It’s not “our” fault. It was planned that way.

Ed
 
There are many Chileans bitter about Pinochet. There are many Argentinians bitter about the junta. Now, if tens of millions of people were killed by Stalin. How come there wouldn’t be mass resentment towards him instead of half the Russians saying that he had a positive influence. How come the Soviets won against the Wehrmacht despite the bitterness of having their comrades killed by the regime? Killing 20 million people would cause mass resentment. The thesis that Soviet Union murdered tens of millions of people doesn’t make sense from the standpoint of human psychology.

Some may argue that some benefited from the mass murders so they like Stalin. Now tell, how most people from a nation of >~150 million during the 1930s could benefit from mass murder of its own people?

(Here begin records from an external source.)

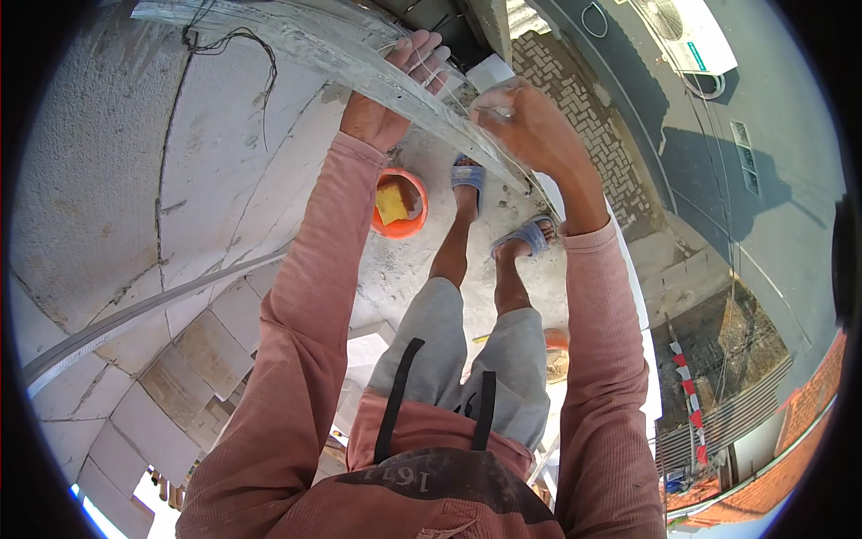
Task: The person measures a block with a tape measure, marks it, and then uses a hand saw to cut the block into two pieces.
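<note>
A thin pale string (462, 105) stretches between my two hands, close along a grey, weathered beam (305, 45). My left hand (395, 99) is at the beam, its fingers bent and the string running across them. On the other side, my right hand (521, 117) is closed in a pinch around the string near the beam's lower end. The fingertips of this hand are partly hidden. From there the string seems to continue down along the beam's edge.
An orange bucket (424, 216) with a yellow piece inside stands on the concrete floor beside my sandalled feet (525, 238). Dark wire (260, 49) hangs over the beam at left. A block wall (215, 162) rises at left; a paved lane (584, 117) lies below at right.
</note>
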`<state>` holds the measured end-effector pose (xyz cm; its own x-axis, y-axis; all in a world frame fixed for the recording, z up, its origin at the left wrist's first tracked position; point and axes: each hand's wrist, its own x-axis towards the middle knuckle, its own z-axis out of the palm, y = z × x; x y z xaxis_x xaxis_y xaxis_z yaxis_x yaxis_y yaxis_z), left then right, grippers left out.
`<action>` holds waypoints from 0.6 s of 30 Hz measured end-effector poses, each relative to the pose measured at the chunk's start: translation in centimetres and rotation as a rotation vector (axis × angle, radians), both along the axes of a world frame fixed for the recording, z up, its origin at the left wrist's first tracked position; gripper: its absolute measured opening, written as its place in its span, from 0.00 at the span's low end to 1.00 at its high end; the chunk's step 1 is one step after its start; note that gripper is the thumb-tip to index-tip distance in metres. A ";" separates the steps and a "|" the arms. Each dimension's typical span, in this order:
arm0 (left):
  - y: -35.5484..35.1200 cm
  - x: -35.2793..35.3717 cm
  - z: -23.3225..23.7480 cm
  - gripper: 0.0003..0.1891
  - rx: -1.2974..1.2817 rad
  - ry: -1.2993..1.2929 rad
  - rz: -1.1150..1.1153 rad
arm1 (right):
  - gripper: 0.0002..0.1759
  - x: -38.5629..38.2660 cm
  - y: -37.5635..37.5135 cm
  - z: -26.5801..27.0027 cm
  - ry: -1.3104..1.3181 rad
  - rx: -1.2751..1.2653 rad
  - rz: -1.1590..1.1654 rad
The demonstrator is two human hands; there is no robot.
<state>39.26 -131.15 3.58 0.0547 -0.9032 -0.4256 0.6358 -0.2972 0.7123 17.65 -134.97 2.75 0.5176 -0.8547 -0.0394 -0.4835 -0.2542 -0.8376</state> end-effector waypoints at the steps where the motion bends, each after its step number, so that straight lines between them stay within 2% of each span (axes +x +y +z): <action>1: 0.0 -0.1 0.1 0.29 0.010 -0.010 0.005 | 0.15 0.5 0.2 -0.9 -0.022 -0.162 -0.071; 4: -0.1 -0.5 0.6 0.28 0.005 -0.020 0.008 | 0.17 2.8 -0.6 3.0 -0.191 0.037 -0.223; 7: -0.4 -0.5 0.1 0.28 -0.007 -0.005 0.033 | 0.17 4.7 -1.5 4.3 -0.059 0.405 -0.086; 10: -0.4 -0.2 -0.1 0.31 -0.001 0.014 0.036 | 0.18 6.1 -1.8 2.8 -0.030 0.371 -0.134; 13: -0.5 -0.4 0.6 0.31 -0.002 0.036 0.017 | 0.18 6.3 -1.4 1.9 0.003 0.230 -0.254; 16: -0.4 -0.2 0.3 0.28 0.029 -0.095 0.011 | 0.18 6.0 -1.6 3.5 0.007 0.366 -0.192; 18: -0.4 -0.3 0.5 0.27 0.026 -0.097 0.018 | 0.17 5.7 -1.7 3.5 -0.099 0.388 -0.232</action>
<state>38.93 -131.54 4.11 0.1133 -0.8904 -0.4409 0.5697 -0.3053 0.7630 23.34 -136.68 6.25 0.3320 -0.8800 -0.3396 -0.4035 0.1929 -0.8944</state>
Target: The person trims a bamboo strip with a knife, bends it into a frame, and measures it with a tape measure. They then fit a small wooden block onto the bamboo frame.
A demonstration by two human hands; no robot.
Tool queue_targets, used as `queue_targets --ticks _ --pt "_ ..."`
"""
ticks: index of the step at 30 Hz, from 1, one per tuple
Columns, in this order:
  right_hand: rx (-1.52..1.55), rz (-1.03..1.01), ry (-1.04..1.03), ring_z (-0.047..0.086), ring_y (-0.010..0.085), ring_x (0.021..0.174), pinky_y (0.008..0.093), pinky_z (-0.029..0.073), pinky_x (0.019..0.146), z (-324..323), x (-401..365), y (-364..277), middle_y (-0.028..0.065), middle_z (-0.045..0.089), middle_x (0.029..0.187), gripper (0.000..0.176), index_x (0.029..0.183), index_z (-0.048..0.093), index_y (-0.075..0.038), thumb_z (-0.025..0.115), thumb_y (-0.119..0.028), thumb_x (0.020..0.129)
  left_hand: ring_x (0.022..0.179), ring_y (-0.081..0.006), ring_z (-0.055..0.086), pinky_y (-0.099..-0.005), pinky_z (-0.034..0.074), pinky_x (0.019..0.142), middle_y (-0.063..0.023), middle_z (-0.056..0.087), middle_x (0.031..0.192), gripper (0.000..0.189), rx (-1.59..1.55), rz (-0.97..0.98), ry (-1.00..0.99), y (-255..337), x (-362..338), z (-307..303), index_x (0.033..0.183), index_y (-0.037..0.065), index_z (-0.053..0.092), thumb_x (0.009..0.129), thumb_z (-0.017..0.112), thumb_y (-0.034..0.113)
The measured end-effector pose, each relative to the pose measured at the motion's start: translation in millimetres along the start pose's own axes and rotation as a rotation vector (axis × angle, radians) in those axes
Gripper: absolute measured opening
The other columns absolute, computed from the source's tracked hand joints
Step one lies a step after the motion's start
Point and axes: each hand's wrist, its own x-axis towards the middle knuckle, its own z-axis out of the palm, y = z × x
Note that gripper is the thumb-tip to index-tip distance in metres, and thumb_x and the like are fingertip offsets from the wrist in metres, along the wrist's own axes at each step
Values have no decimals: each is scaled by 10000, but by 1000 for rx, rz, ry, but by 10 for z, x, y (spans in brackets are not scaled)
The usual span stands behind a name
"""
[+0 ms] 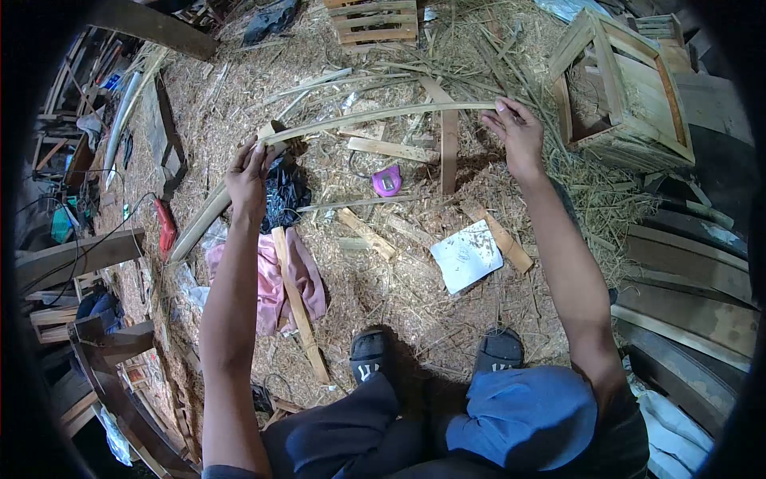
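View: head camera
Strip: a long wooden strip (pixel 375 116) is held slightly bowed above the straw-covered floor (pixel 399 295), spanning both hands.
Grip, left: the left hand (pixel 247 172) is closed around the strip's left end.
Grip, right: the other end is pinched by the right hand (pixel 517 132).
Nearby: a purple tape measure (pixel 388 181) is seen below the strip.

Ends of strip (pixel 375 116) hidden under fingers (pixel 257 153); paper (pixel 467 255) markings unreadable.
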Motion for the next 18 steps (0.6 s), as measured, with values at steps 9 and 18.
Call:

The gas chambers were part of an industrialized system of mass murder. There is no parallel in the Soviet Union. There are, however, mass graves of NKVD executions during 1937-38 where 681,000 were executed, but that doesn’t give you tens of millions.
· Nearly 7 in 10 (68%) of all Americans and nearly 6 in 10 (59%) of Generation Z (ages 16-20) falsely believe that more people were killed under Hitler than Stalin;
More people were killed under Hitler than Stalin. Where is the evidence of industrialized mass murder in the Soviet Union? There were no extermination camps in the Soviet Union. In some years, the gulag had conditions that were similar to Andersonville. That caused an overall death toll of about 1.2 million from the Gulag system in its decades of existence. Those are deaths the Soviet Union is culpable of, but it not gratuitous mass murder (so it should be counted towards whatever total).
It gets worse: 64% of Americans agree with Karl Marx’s classic credo that underpins communist philosophy: “from each according to his abilities, to each according to his needs.”
Why is that bad? Why does a belief in a that means one endorses the things that Stalin allegedly did?
Many millennials are unfamiliar with communist leaders – Mao: 42%; Guevara: 40%; Stalin: 18%; Lenin: 33%; Putin 18%
Putin is not a communist leader. Sounds like the report is actually interested in how people are indoctrinated in anti-communist propaganda, not in the truth.
· Roughly half of millennials (55%) believe Communism was and still is a problem – compared with 80% of Baby Boomers and 91% of elderly Americans.
Didn’t Reagan win the Cold War, and therefore communism isn’t a problem? Sounds like the authors of the survey want people to believe in imaginary enemies.
· A majority of millennials (53%) believe America’s economic system works against them;
Perhaps it works against them. I don’t see how offshoring works for them.
· Younger Americans were far less likely to agree with ideas of capitalist Milton Friedman (Gen Z: 55%; millennials: 58%) than they were Bernie Sanders (Gen Z: 71%; millennials: 71%).
I suppose one should recommend that Pinochet and Videla should deal with those people as they did against the people who sympathized with socialism. No one has any evidence that Sanders or Allende had any plans to commit mass murder.
Thus, it’s not surprising that close to half (45 percent) of Americans aged 16 to 20 (first-time voters in this presidential election) said they would vote for a socialist, and 21 percent would vote for a communist. Of course, that’s reflected in what happened in 2016, as Bernie Sanders, a lifelong self-professed “socialist,” received 13 million votes in the Democratic primary. To give you a sense of that number’s significance, Donald Trump got 14 million votes in the Republican primary, and that was a record for a Republican primary.
Maybe we should Pinochet a fraction of those 13 million.
 


This is a pretty insidious attempt at misinformation. The People’s Republic of Kampuchea was the anti-Khmer Rouge pro-Vietnam and pro-USSR Marxist-Leninist (well, sort of, since it was the 1980s) government established by the Vietnamese after they took Phnom Penh. It seems odd to try and conflate the Khmer Rouge’s nation-state with another which was established in opposition to the Khmer Rouge and continued to fight them after being established.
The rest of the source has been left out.